Defence Minister Rajnath Singh’s latest remarks may be perceived as India’s acknowledgement of assassinations by its intelligence operatives on foreign soil. “If any terrorist from a neighbouring country tries to disturb India or carry out terrorist activities here, he will be given a fitting reply. If he escapes to Pakistan we will go to Pakistan and kill him there,” Singh said in an interview to News18 television channel. This comes at a time when Canada and even the US have accused Indian agents of carrying out extrajudicial killings or attempts to murder in those countries.
Rajnath’s comments came in the wake of a report published in UK-based The Guardian newspaper that has claimed that the Indian government has ordered at least 20 killings in Pakistan since 2020 as part of a wider strategy to eliminate terrorists living on foreign soil. The Guardian interviewed both Indian and Pakistani intelligence operatives and accessed documents shared by Pakistani investigators for the report. Citing sources within the Indian intelligence community, the report stated that there was a change in the strategy towards targeting terrorists in Pakistan in 2019. This shift supposedly occurred following the Pulwama attack, where members of the Pakistan-based terrorist outfit Jaish-e-Mohammed killed 40 Indian paramilitary personnel in Kashmir. At that time, Prime Minister Narendra Modi was seeking a second term in office. Indian intelligence officials claimed that their country had taken cues from intelligence agencies like the Mossad of Israel and events such as the assassination of Saudi journalist Jamal Khashoggi in the Saudi embassy in Istanbul in 2018, according to the report. On the other hand, officials from two different Pakistani intelligence agencies provided detailed evidence of investigations into seven killings allegedly carried out by the Research and Analysis Wing (RAW), India’s secret service agency. They also expressed suspicions of India’s involvement in as many as 20 deaths.
India faced accusations from both Washington and Ottawa regarding its alleged involvement in the killing of Khalistani activist Hardeep Singh Nijjar in Canada and a botched assassination attempt on another Khalistani activist Gurpatwant Singh Pannun in the United States last year. The Indian Ministry of External Affairs (MEA) in its response to both the US and Canada had lame refutations of the allegations.
Following The Guardian report, MEA has denied India’s involvement in the killings in Pakistan. The allegations are “false and malicious antiIndia propaganda,” the MEA told The Guardian in response to the report. The ministry also highlighted an earlier statement by EAM S Jaishankar in which he said that targeted killings in other countries were “not the policy of the government of India.”

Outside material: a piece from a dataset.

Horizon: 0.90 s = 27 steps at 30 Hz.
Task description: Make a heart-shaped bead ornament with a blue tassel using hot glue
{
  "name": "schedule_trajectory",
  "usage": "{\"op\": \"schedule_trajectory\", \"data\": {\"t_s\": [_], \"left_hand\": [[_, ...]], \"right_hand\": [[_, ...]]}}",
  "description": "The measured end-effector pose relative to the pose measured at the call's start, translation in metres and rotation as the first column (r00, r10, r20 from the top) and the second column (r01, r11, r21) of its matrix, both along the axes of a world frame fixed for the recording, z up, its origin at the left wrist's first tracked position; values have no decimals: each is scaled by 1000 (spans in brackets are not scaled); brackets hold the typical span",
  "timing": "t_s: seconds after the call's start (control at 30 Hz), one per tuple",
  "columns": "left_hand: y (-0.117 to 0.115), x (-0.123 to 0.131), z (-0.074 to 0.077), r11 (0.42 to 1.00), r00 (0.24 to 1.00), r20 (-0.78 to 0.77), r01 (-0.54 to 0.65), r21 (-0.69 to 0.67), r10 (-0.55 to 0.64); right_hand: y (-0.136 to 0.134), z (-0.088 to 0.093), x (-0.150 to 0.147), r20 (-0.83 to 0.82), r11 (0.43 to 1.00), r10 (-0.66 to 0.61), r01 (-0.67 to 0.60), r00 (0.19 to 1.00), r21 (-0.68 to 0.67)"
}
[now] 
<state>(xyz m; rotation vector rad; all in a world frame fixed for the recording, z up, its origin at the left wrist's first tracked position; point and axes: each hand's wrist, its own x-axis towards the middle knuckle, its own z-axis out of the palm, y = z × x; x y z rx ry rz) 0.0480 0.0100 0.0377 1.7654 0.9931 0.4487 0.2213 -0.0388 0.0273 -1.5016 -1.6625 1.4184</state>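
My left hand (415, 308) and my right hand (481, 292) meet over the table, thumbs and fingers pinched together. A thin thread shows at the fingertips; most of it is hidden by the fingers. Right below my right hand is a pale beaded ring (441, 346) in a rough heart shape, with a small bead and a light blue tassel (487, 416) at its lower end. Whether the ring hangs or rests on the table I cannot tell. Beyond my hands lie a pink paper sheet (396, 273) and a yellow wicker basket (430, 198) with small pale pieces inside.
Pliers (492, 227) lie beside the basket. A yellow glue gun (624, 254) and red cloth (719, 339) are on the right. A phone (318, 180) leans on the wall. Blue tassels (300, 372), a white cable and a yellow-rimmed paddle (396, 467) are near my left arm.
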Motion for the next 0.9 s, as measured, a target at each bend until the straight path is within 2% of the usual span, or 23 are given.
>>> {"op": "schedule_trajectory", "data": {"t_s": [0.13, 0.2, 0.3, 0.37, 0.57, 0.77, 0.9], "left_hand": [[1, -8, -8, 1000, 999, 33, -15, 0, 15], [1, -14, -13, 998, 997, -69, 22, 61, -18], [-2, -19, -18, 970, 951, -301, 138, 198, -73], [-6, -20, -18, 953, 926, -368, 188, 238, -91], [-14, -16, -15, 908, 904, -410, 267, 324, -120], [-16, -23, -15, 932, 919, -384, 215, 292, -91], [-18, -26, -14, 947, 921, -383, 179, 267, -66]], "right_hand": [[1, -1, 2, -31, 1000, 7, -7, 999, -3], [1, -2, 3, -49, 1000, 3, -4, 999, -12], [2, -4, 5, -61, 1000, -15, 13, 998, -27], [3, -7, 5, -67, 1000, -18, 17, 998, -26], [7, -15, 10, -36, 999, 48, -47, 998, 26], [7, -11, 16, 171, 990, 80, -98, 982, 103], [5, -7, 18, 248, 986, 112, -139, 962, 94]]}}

In light of this, Rajnath Singh’s remarks appear to be contradicting the MEA and the EAM. The Defence Minister and many others in his government may be obsessed with the “ghar mein ghus kar maarengey” rhetoric and such language may be appealing to their vote-bank in the election season, but this needless boasting may not be appreciated by other countries across the world and can potentially damage India’s foreign relations.